Wikidata:Pywikibot - Python 3 Tutorial/Machine learning with Wikidata
This tutorial shows how you can use different types of machine learning algorithms to guess values, with the use of Wikidata.
Danger Zone edit
Don't import any of the machine learning values to Wikidata! They are not real values, only guesses made with an algorithm.
Linear regression edit
This tutorial will be dedicated to understanding how to use the linear regression algorithm with Wikidata to make predictions. For a very detailed explanation of how this algorithm works please read the Wikipedia article: linear regression.
Importing Modules/Packages edit
Before we start coding, import/install all of the following.
# -*- coding: utf-8 -*-
import json
import numpy as np
import pandas as pd
import sklearn
from collections import defaultdict
from sklearn import linear_model
Loading in Our Data edit
Now it's time for some data collection from Wikidata. For this example have I used the yearly (average) population stacked by country in a query. This gives us a lot of interesting values and some with faults, unfortunately. I have chosen to filter this query to only include values from 2005 and newer. How you choose to import the query into the script is your decision. A passibility is to iterate over a SPARQL query by downloading the .rq
file or just download a JSON file of the result from the query.wikidata.org site. Once you've downloaded the data set and placed it into your main directory you will first need to clean the data, and later load it in using the pandas module.
- Yearly Population stacked by country
# male/female population _must_ not be added unqualified as total population (!)
# this is an error and should be fixed at the item using P1540 and P1539 instead
# (wrong query result may be a manifestation of such)

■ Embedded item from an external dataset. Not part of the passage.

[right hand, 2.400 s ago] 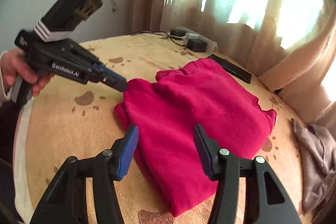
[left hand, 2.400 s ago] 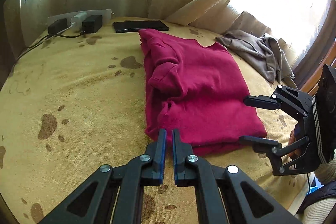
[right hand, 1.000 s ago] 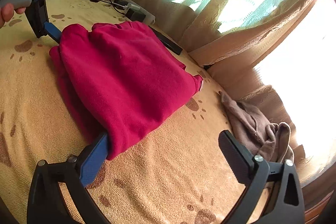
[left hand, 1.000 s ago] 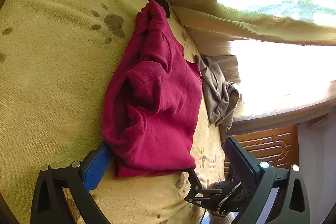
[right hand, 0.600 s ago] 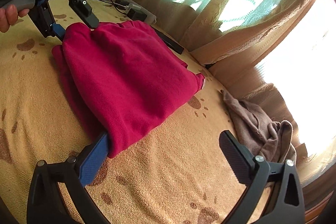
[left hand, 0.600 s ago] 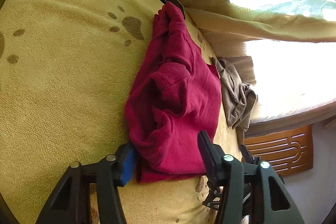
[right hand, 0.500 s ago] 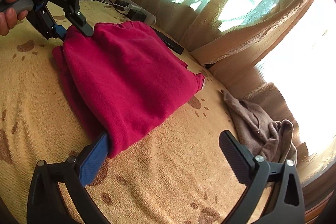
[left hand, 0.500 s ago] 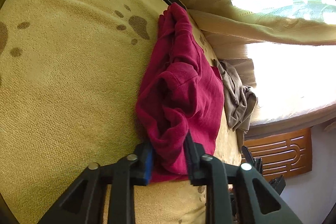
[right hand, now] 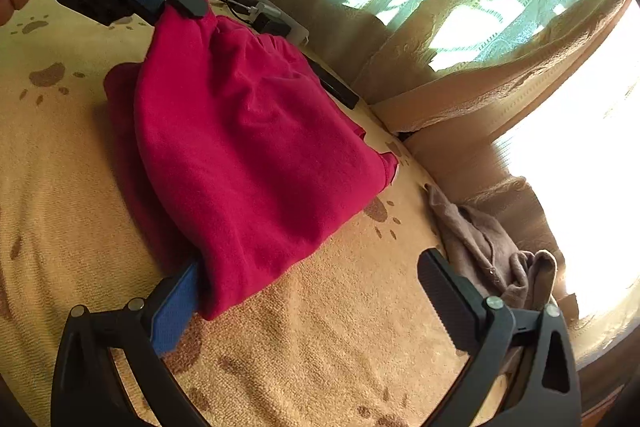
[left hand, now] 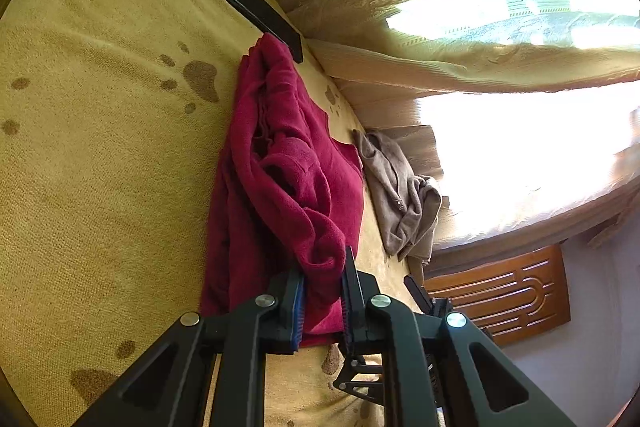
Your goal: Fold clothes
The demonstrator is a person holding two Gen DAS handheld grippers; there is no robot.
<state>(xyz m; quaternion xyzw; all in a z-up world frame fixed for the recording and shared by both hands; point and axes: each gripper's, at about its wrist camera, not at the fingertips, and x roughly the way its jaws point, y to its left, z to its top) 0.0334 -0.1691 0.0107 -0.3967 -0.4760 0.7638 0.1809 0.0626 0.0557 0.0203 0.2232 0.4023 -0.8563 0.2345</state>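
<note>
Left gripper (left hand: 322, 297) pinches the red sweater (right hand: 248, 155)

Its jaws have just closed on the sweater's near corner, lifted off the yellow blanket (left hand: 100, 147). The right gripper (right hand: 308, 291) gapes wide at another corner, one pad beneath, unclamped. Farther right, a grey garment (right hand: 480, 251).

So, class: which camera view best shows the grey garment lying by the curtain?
The left wrist view: the grey garment lies in full sight beside the red sweater. In the right wrist view the right gripper's finger partly covers it.

Fleecy matt red garment (left hand: 288, 187); rough looped-pile yellow blanket (left hand: 100, 147).
</note>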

SELECT ?year (AVG(?pop) AS ?population) ?countryLabel
WHERE
{
?country wdt:P31 wd:Q6256;
p:P1082 ?popStatement .
?popStatement ps:P1082 ?pop;
pq:P585 ?date .
BIND(STR(YEAR(?date)) AS ?year)
# IF multiple ?pop values per country per year exist, we prioritize by source
# census 1st, others 2nd, estimation(s) 3rd, unknown sources (none supplies P459) last
# note: wikibase:rank won't help here: each year may have multiple statements for ?pop value
# rank:prefered is used for the best value (or values) of the latest or current year
# rank:normal may be justified for all of multiple ?pop values for a given year
OPTIONAL { ?popStatement pq:P459 ?method. }
OPTIONAL { ?country p:P1082 [ pq:P585 ?d; pq:P459 ?estimate ].
FILTER(STR(YEAR(?d)) = ?year). FILTER(?estimate = wd:Q791801). }
OPTIONAL { ?country p:P1082 [ pq:P585 ?e; pq:P459 ?census ].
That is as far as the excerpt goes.